__The data__.
"""

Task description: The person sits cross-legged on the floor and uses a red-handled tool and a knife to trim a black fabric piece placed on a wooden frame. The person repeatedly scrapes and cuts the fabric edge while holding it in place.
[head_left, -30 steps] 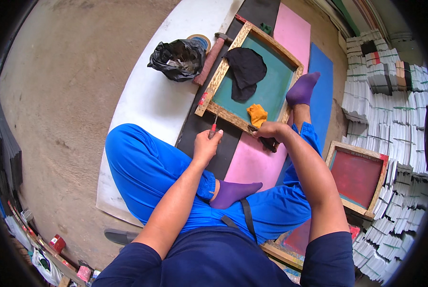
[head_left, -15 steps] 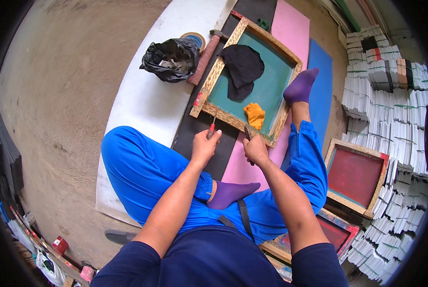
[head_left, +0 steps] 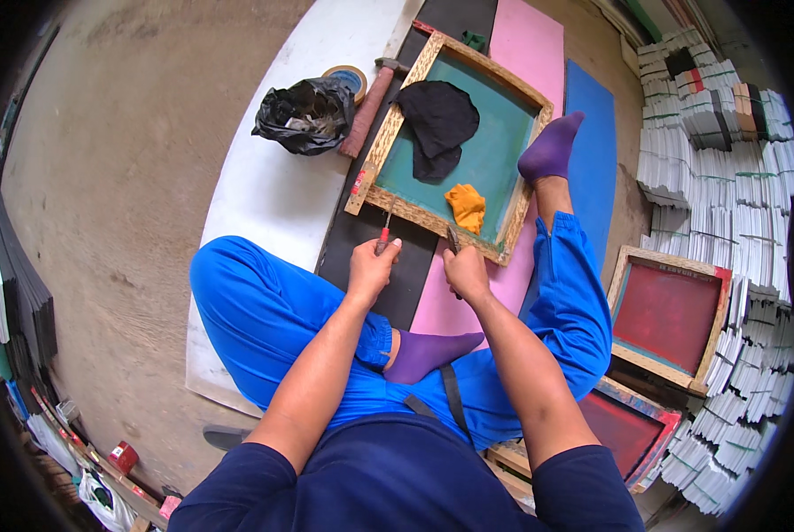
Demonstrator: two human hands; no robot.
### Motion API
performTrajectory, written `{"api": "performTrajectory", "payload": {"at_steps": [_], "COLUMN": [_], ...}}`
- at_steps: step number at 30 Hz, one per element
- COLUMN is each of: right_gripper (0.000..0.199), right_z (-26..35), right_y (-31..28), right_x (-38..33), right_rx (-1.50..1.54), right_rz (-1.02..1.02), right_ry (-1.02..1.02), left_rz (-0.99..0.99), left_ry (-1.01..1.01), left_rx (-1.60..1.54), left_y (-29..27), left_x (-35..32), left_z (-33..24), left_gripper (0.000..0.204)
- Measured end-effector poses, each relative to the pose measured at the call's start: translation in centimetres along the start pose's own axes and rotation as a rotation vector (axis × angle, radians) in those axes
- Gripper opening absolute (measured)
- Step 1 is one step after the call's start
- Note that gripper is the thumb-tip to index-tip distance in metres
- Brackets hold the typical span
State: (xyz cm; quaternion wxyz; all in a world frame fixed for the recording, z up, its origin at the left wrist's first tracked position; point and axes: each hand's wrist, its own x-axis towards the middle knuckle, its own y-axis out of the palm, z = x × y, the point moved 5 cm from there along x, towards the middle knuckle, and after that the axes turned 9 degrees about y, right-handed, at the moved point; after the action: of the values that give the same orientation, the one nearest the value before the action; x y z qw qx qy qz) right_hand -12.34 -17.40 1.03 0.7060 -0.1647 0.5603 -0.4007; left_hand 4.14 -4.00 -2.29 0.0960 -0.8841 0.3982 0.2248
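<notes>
screen frame (head_left: 490, 155) teal mesh, pale wood | screwdriver (head_left: 383, 233) red handle | rag (head_left: 466, 207) orange | cloth (head_left: 438, 115) black

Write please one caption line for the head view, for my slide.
Seated on floor mats, left hand holds a red-handled tool and right hand a dark tool at a wooden screen frame.

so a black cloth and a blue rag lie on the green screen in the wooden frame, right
Not quite. In the head view the rag is orange, not blue. The black cloth and it do lie on the green screen in the wooden frame.
</notes>
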Motion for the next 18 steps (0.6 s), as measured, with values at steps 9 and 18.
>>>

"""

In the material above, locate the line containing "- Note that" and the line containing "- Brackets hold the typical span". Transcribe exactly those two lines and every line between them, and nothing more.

__Response area__.
- Note that gripper is the thumb-tip to index-tip distance in metres
- Brackets hold the typical span

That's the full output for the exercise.